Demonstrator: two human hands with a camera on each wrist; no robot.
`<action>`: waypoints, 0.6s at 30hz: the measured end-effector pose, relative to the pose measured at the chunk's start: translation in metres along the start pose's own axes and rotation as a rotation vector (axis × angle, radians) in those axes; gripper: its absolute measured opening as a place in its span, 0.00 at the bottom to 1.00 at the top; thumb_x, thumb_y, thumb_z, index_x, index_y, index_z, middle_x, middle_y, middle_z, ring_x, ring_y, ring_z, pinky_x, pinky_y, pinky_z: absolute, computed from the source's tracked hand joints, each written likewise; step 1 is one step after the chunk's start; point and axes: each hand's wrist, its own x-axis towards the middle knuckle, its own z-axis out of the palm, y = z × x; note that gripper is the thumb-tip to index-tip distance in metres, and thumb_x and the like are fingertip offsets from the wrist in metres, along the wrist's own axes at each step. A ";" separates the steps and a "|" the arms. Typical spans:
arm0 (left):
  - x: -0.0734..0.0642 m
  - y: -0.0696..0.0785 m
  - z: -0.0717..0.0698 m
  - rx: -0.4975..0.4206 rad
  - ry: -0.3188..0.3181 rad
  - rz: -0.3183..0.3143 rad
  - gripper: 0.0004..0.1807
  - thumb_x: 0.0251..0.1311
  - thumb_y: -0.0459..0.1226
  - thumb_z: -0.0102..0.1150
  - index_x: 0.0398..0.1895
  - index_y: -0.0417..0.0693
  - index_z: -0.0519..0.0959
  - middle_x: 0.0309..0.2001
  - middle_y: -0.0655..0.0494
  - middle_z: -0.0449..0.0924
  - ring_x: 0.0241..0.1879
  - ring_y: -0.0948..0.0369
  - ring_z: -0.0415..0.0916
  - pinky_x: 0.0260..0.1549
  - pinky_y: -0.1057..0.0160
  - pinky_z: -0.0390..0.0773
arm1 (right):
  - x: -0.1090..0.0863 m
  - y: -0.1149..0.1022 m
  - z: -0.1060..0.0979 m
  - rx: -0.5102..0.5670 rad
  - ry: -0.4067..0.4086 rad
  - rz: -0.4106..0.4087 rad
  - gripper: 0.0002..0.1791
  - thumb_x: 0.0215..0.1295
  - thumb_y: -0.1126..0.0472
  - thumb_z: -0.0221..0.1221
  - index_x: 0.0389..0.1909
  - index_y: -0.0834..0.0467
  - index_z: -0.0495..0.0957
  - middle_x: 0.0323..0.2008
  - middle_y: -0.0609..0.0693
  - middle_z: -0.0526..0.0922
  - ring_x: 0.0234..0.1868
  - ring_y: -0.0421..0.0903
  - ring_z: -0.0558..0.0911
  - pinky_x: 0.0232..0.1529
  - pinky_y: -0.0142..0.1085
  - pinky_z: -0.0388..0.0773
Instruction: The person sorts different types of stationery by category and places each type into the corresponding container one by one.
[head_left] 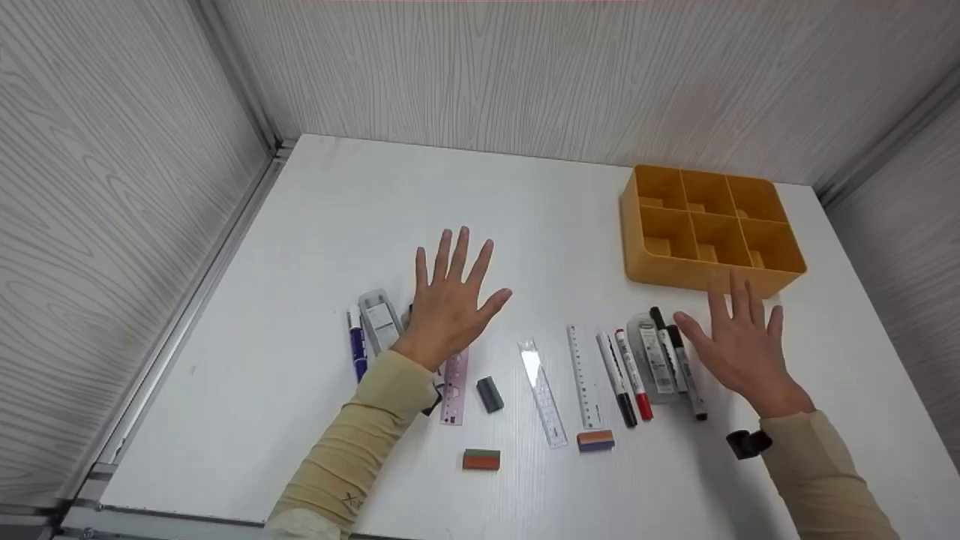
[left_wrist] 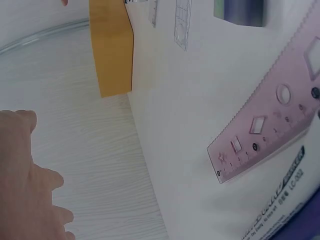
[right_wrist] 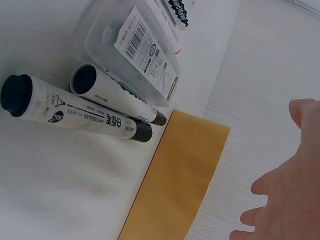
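Note:
My left hand (head_left: 448, 311) is spread flat above the items at the table's left, holding nothing. Below it lie a pink ruler (head_left: 454, 390), a blue-and-white marker (head_left: 358, 343) and a clear plastic case (head_left: 381, 319); the hand and sleeve partly hide them. My right hand (head_left: 742, 345), fingers spread, hovers in front of the orange organizer (head_left: 712, 276), also holding nothing. Just left of it lie two dark-capped markers (head_left: 688, 375) and another clear case (head_left: 654, 356) with a label. The right wrist view shows these whiteboard markers (right_wrist: 75, 110) beside the case (right_wrist: 135, 55).
Two clear rulers (head_left: 544, 394) (head_left: 585, 375), a black-capped marker (head_left: 617, 381) and a red-capped marker (head_left: 635, 375) lie mid-table. Nearby are a dark eraser block (head_left: 490, 394), a green-red block (head_left: 481, 460) and an orange-blue block (head_left: 595, 441). Wood-grain panels (head_left: 487, 75) enclose the table.

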 end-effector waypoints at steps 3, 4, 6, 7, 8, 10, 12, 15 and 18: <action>0.001 0.000 0.002 0.015 -0.005 -0.006 0.42 0.70 0.67 0.30 0.80 0.60 0.43 0.81 0.47 0.33 0.80 0.47 0.27 0.73 0.36 0.32 | 0.001 0.003 -0.002 0.000 -0.013 0.015 0.51 0.71 0.29 0.38 0.79 0.57 0.32 0.77 0.68 0.30 0.76 0.71 0.35 0.66 0.73 0.24; 0.002 0.001 0.002 0.012 -0.005 -0.005 0.42 0.70 0.67 0.30 0.80 0.59 0.43 0.81 0.47 0.33 0.80 0.47 0.27 0.73 0.36 0.32 | 0.001 0.004 -0.003 -0.003 -0.015 0.022 0.51 0.71 0.29 0.38 0.79 0.58 0.33 0.77 0.68 0.30 0.76 0.71 0.35 0.66 0.73 0.24; 0.004 0.002 0.003 0.003 -0.005 -0.003 0.42 0.70 0.67 0.30 0.80 0.59 0.43 0.81 0.47 0.33 0.80 0.47 0.28 0.74 0.37 0.32 | 0.002 0.007 -0.005 -0.004 -0.014 0.032 0.51 0.71 0.29 0.37 0.79 0.60 0.33 0.77 0.69 0.30 0.76 0.71 0.35 0.66 0.73 0.25; 0.005 0.003 0.004 -0.003 -0.007 -0.004 0.42 0.70 0.67 0.30 0.80 0.58 0.43 0.81 0.46 0.34 0.80 0.47 0.28 0.74 0.37 0.32 | 0.003 0.009 -0.005 -0.003 -0.011 0.036 0.51 0.72 0.29 0.37 0.78 0.60 0.33 0.77 0.70 0.31 0.76 0.72 0.35 0.66 0.73 0.25; 0.006 0.004 0.005 -0.011 -0.009 -0.004 0.42 0.71 0.67 0.31 0.80 0.57 0.43 0.81 0.46 0.34 0.80 0.47 0.28 0.74 0.37 0.32 | 0.005 0.011 -0.006 0.000 -0.009 0.043 0.51 0.72 0.29 0.36 0.78 0.61 0.34 0.77 0.70 0.31 0.76 0.72 0.36 0.66 0.73 0.26; 0.009 0.007 0.006 -0.025 -0.018 -0.007 0.42 0.71 0.66 0.32 0.80 0.56 0.44 0.81 0.45 0.34 0.80 0.46 0.29 0.74 0.38 0.34 | 0.008 0.016 -0.008 0.013 -0.003 0.057 0.51 0.72 0.29 0.35 0.78 0.62 0.34 0.77 0.70 0.31 0.76 0.73 0.36 0.67 0.73 0.27; 0.012 0.010 0.007 -0.037 -0.021 -0.007 0.41 0.72 0.64 0.33 0.80 0.55 0.45 0.80 0.43 0.37 0.79 0.45 0.32 0.74 0.38 0.37 | 0.011 0.021 -0.010 0.036 0.007 0.076 0.50 0.73 0.30 0.35 0.78 0.63 0.34 0.77 0.70 0.31 0.75 0.74 0.38 0.67 0.73 0.28; 0.018 0.018 0.010 -0.063 -0.024 0.002 0.40 0.73 0.62 0.36 0.80 0.52 0.47 0.79 0.40 0.41 0.79 0.43 0.37 0.74 0.40 0.43 | 0.017 0.031 -0.012 0.073 0.033 0.114 0.49 0.74 0.31 0.34 0.77 0.66 0.36 0.76 0.72 0.33 0.74 0.76 0.41 0.68 0.73 0.32; 0.024 0.027 0.013 -0.085 -0.016 0.021 0.39 0.74 0.59 0.37 0.79 0.49 0.49 0.77 0.39 0.47 0.77 0.43 0.43 0.74 0.43 0.49 | 0.023 0.042 -0.016 0.125 0.044 0.154 0.48 0.75 0.34 0.33 0.76 0.70 0.38 0.75 0.75 0.35 0.73 0.77 0.43 0.67 0.72 0.38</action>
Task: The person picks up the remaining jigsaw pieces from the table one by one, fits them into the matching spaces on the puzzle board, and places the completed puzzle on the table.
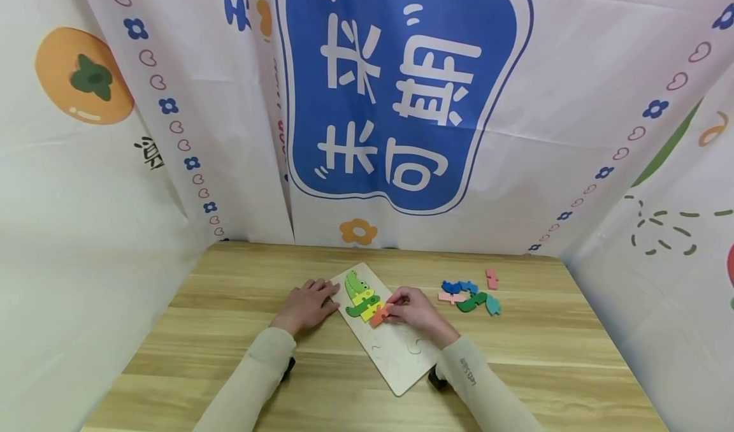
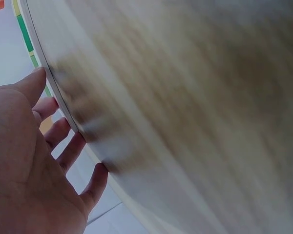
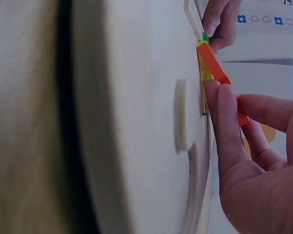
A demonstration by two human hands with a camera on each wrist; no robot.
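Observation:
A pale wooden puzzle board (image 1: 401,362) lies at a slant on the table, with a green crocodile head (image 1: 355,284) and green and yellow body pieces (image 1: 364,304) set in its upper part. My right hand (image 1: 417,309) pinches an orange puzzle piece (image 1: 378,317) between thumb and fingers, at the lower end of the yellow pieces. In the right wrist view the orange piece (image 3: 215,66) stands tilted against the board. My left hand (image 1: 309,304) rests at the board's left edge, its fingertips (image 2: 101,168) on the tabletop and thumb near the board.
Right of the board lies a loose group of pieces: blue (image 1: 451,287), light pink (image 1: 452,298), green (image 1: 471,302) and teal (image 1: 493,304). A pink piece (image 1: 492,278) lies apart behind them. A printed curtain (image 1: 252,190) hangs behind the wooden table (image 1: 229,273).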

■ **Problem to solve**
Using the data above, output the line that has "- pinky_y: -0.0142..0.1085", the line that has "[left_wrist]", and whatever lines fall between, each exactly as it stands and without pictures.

■ **Response below**
  - pinky_y: -0.0142..0.1085
  - pinky_z: -0.0388..0.0773
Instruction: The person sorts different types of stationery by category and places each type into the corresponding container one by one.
[head_left] 
[left_wrist] 

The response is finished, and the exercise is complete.